> [Exercise objective]
Your copy of the data should match it exactly, except that the pictures are gone.

> [Data below]
+ + + + +

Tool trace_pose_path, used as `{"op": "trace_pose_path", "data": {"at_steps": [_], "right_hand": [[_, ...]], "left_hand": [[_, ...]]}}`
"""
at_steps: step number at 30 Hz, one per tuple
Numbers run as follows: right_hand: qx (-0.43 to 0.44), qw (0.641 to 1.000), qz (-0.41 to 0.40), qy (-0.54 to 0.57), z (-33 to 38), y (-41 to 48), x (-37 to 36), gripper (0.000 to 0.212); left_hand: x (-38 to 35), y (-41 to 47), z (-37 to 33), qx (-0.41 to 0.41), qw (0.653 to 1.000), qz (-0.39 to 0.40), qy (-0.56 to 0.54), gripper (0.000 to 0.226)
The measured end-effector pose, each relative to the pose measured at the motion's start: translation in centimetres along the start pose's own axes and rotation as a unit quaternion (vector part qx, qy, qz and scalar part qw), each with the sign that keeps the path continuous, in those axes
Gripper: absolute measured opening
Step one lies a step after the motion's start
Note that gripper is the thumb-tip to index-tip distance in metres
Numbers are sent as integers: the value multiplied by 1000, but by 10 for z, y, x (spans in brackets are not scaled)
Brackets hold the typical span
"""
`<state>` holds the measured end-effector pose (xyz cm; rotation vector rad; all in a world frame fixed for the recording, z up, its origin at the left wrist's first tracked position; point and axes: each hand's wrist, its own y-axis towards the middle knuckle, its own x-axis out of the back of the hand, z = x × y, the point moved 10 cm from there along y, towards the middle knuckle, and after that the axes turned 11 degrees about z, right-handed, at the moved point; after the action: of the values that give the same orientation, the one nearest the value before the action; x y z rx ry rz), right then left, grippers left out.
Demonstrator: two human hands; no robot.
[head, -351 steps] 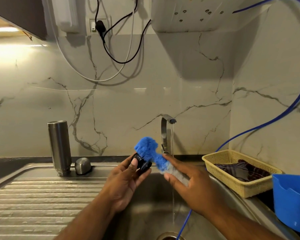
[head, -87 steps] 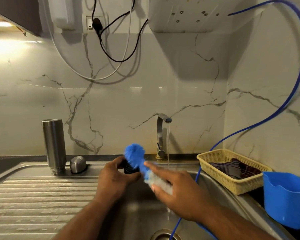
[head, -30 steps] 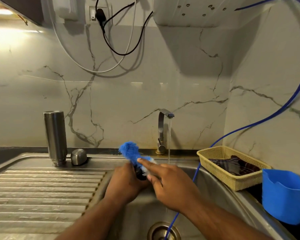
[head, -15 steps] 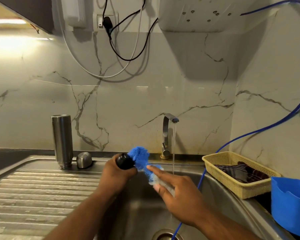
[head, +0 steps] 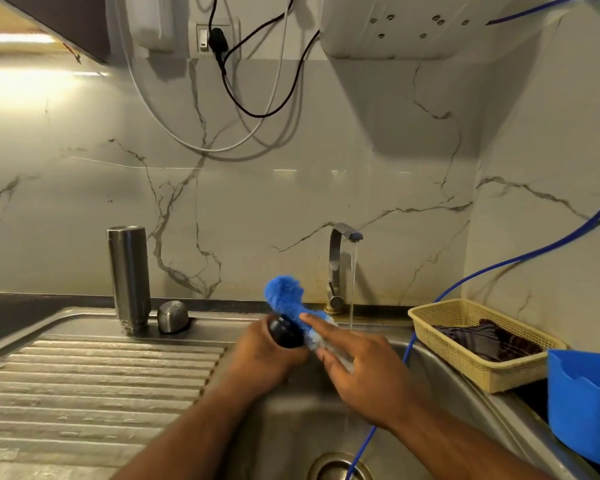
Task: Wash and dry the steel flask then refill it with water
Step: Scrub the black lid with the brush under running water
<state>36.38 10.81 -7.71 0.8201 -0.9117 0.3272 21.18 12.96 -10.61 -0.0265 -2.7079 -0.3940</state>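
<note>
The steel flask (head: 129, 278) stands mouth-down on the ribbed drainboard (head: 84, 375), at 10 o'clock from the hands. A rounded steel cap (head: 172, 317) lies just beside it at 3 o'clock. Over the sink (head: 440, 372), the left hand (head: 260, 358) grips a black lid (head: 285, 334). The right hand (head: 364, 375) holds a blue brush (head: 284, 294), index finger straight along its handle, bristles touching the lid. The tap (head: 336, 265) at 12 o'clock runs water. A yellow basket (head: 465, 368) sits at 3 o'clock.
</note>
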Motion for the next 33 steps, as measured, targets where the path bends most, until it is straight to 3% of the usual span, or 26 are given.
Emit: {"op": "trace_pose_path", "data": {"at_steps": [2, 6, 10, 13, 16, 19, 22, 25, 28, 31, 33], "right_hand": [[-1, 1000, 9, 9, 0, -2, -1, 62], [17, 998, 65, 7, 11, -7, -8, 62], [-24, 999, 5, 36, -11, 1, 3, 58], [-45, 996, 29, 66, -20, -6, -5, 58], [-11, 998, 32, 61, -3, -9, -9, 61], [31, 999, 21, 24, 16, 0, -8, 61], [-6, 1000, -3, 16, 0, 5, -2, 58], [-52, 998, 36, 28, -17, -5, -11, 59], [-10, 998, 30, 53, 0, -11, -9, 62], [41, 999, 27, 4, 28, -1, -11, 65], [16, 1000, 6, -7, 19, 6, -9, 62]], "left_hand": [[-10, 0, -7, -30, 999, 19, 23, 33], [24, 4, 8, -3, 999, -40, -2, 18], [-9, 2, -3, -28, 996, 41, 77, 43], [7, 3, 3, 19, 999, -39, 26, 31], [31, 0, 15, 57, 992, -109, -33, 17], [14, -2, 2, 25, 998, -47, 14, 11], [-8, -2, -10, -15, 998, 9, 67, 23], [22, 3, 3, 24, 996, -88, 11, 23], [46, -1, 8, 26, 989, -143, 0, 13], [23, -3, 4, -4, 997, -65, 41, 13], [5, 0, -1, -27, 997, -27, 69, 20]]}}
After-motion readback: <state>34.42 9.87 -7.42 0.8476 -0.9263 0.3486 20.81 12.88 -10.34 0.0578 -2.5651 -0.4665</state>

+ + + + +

> [Reply]
Tool trace_pose_path, used as `{"op": "trace_pose_path", "data": {"at_steps": [_], "right_hand": [[_, ...]], "left_hand": [[_, ...]]}}`
"""
at_steps: step number at 30 Hz, one per tuple
Numbers run as follows: right_hand: qx (-0.43 to 0.44), qw (0.641 to 1.000), qz (-0.41 to 0.40), qy (-0.54 to 0.57), z (-33 to 38), y (-41 to 48), x (-37 to 36), gripper (0.000 to 0.212); left_hand: x (-38 to 35), y (-41 to 47), z (-37 to 33), qx (-0.41 to 0.41), qw (0.653 to 1.000), qz (-0.39 to 0.40), qy (-0.56 to 0.54), gripper (0.000 to 0.226)
The measured end-effector pose, each relative to the pose measured at the motion's start: translation in centimetres along the start pose's own axes and rotation as a unit quaternion (vector part qx, qy, qz and scalar part qw), each with the sign that keeps the path continuous, in those axes
Gripper: absolute measured opening
Step one lies a step after the motion's start
Note that gripper is the thumb-tip to index-tip distance in metres
Numbers are sent as integers: the value multiplied by 1000, but by 10 for z, y, x (spans in brackets are not scaled)
Brackets hold the typical span
"""
`<state>` holds the measured end-effector pose (xyz cm; rotation vector rad; all in a world frame fixed for the recording, z up, its origin at the left wrist's first tracked position; point and axes: each hand's wrist, its own y-axis towards the middle knuckle, its own x-axis out of the back of the hand, z = x × y, the point moved 10 cm from there along y, towards the middle knuckle, and after that the axes turned 11 degrees about z, right-handed, at the moved point; after the action: of the values that give the same orientation, the one nearest the value before the action; x y z rx ry rz), right then left, grippers left out.
Demonstrator: two human hands; no robot.
[head, -351 steps] 
[head, -87 steps] 
[head, -30 steps] 
[head, -15 steps] 
[head, +0 steps] 
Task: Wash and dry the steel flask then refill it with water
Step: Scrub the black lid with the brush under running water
<state>36.38 10.81 -7.71 0.8201 -0.9117 0.3272 21.18 12.96 -10.61 -0.0265 -2.7079 -0.3940</state>
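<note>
The steel flask (head: 129, 278) stands mouth-down on the ribbed drainboard (head: 84, 375), at 10 o'clock from the hands. A rounded steel cap (head: 172, 317) lies just beside it at 3 o'clock. Over the sink (head: 440, 372), the left hand (head: 260, 358) grips a black lid (head: 285, 334). The right hand (head: 364, 375) holds a blue brush (head: 284, 294), index finger straight along its handle, bristles touching the lid. The tap (head: 336, 265) at 12 o'clock runs water. A yellow basket (head: 465, 368) sits at 3 o'clock.
</note>
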Motion for the next 33 steps, as measured, targets where the path bends most, until it is straight to 3% of the usual span, or 26 are given.
Emit: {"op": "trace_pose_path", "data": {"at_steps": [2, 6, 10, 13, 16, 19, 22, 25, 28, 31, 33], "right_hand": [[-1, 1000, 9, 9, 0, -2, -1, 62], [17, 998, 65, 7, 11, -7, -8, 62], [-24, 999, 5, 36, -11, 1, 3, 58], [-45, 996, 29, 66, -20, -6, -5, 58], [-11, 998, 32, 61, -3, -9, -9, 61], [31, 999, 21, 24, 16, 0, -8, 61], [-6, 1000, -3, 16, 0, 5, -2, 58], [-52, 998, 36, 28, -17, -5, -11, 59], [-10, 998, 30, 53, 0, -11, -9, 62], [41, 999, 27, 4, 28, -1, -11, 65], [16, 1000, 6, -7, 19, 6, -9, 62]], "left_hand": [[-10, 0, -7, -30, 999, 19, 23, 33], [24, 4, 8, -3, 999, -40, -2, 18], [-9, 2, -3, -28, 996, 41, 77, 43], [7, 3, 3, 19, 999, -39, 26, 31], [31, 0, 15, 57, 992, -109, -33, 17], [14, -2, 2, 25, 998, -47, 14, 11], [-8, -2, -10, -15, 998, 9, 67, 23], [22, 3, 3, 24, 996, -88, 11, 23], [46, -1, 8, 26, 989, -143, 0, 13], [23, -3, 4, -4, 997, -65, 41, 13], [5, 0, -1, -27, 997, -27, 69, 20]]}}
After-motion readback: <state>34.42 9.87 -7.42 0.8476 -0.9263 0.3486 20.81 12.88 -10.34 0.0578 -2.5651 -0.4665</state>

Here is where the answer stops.